Incompatible Modules
These are modules which have learning outcomes that are too similar to the learning outcomes of this module. You may not earn additional credit for the same learning and therefore you may not enrol in this module if you have successfully completed any modules in the incompatible list.
No incompatible modules listed
Co-requisite Modules
No Co-requisite modules listed

This is prior learning (or a practical skill) that is mandatory before enrolment in this module is allowed. You may not enrol on this module if you have not acquired the learning specified in this section.

No requirements listed

Module Content & Assessment

Indicative Content
Investigate the data science and analytics landscape, its historical development, terminology and technologies; big data concepts, structured and unstructured data types.
Data analytics project life cycle
Use of the CRISP-DM framework to manage a data analytics project with its variety of actors and challenges.
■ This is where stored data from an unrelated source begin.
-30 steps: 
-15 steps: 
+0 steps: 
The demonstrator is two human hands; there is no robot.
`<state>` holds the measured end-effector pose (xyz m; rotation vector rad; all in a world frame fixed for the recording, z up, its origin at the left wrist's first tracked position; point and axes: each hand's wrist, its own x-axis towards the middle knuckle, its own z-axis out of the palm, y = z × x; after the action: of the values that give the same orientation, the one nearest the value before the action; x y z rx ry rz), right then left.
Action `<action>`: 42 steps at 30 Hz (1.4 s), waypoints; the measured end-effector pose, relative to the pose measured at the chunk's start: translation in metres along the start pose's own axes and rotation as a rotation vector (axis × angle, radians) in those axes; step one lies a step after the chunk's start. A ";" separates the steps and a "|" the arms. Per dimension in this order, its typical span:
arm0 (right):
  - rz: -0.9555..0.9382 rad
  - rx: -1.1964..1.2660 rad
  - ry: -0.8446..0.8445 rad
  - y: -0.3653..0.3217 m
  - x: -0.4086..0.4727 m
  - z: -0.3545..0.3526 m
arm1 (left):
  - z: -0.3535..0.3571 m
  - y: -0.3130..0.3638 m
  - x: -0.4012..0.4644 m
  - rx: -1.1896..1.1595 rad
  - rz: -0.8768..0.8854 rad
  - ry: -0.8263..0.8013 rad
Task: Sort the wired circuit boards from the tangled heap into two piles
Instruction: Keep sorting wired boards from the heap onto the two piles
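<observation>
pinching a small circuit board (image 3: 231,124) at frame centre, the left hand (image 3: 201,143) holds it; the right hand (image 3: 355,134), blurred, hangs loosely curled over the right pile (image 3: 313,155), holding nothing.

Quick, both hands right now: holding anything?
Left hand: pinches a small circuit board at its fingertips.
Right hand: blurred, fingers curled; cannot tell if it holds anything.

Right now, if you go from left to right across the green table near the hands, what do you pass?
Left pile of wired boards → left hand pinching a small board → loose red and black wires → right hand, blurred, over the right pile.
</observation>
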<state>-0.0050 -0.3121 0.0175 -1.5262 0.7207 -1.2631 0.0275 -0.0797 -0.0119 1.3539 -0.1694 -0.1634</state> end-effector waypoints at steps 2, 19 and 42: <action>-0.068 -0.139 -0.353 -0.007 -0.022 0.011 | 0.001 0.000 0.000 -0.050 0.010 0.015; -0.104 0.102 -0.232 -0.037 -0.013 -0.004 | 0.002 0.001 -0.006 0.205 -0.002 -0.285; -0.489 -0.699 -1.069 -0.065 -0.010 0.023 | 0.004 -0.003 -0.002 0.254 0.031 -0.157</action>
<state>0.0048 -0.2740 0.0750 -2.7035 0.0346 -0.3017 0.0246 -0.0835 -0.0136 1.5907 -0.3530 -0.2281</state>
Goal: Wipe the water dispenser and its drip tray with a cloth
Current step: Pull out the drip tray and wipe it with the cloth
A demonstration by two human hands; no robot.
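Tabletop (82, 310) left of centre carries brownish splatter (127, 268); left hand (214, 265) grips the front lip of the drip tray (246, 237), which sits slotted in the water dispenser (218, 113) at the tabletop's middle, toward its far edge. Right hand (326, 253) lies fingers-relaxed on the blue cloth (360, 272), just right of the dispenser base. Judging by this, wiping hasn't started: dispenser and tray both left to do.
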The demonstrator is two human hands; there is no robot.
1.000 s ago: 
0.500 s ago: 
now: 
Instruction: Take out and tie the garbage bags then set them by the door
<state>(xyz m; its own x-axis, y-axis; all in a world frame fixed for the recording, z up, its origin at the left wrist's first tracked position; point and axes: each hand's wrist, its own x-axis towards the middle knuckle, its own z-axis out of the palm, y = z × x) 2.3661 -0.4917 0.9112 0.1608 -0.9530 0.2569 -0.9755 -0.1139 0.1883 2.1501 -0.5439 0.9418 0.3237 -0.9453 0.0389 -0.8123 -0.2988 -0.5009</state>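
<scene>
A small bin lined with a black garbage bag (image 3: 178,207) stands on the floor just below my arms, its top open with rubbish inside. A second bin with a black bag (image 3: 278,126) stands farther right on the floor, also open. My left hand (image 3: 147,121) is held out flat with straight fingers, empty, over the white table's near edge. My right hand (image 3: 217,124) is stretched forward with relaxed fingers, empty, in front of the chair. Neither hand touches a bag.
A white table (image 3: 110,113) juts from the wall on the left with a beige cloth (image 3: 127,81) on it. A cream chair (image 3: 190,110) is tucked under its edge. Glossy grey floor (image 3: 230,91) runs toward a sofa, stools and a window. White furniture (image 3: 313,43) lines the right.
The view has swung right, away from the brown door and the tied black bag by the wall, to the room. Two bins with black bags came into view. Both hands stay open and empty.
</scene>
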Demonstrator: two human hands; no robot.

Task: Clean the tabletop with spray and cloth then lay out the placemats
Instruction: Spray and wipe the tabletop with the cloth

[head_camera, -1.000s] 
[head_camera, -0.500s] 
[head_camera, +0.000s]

Investigate case studies in the field, looking at a variety of approaches, technologies with successes, failures, new developments and unusual applications of analytics.
Data quality, pre-processing and EDA
Cleaning/scrubbing data techniques, ETL (Extract, Transform, Load) systems and methods; data pre-processing: zero variance, dummy variables, correlations, linear dependencies. Use of exploratory data analysis, summary statistics, plots and visualisations.
Data analytical techniques
Examine an overview of data mining, regression and classification, pattern recognition, anomaly detection and visualisation techniques. Investigate how these techniques are used in a real-world setting, e.g. profit-testing scenarios, key performance indicators (KPIs), dashboards, balanced score cards.
Data science and analytics theory
Statistics, sampling theory, MLE (Maximum Likelihood Estimation), overview of statistical learning theory, algorithmic design; characteristics, strengths and weaknesses of models; decision trees and ensemble techniques, e.g. random forests; discuss testing and validation of models.
Data analytics techniques and software technologies
Introduction to various data analytics techniques, methods and predictive models. Explore how to load data and carry out initial data exploration. Use a variety of data analytics technologies e.g. R and Excel.
Technical report writing
Investigate how to write a technical report - structure and narrative of documents, referencing, bibliography and awareness of expected audience.
Ethics, data privacy and security
Investigate ethics, data privacy, security, data protection legislation, including GDPR and related topics in data governance.
Assessment Breakdown%
Course Work40.00%
End of Module Formal Examination60.00%
Course Work
Assessment Type Assessment Description Outcome addressed % of total Assessment Date
Project Solve a data analytics problem using R or similar data analytics software and produce a report. 2,3,4 40.0 Week 9
End of Module Formal Examination
Assessment Type Assessment Description Outcome addressed % of total Assessment Date
Formal Exam End-of-Semester Final Examination 1,4,5 60.0 End-of-Semester
Reassessment Requirement
Repeat examination
Reassessment of this module will consist of a repeat examination. It is possible that there will also be a requirement to be reassessed in a coursework element.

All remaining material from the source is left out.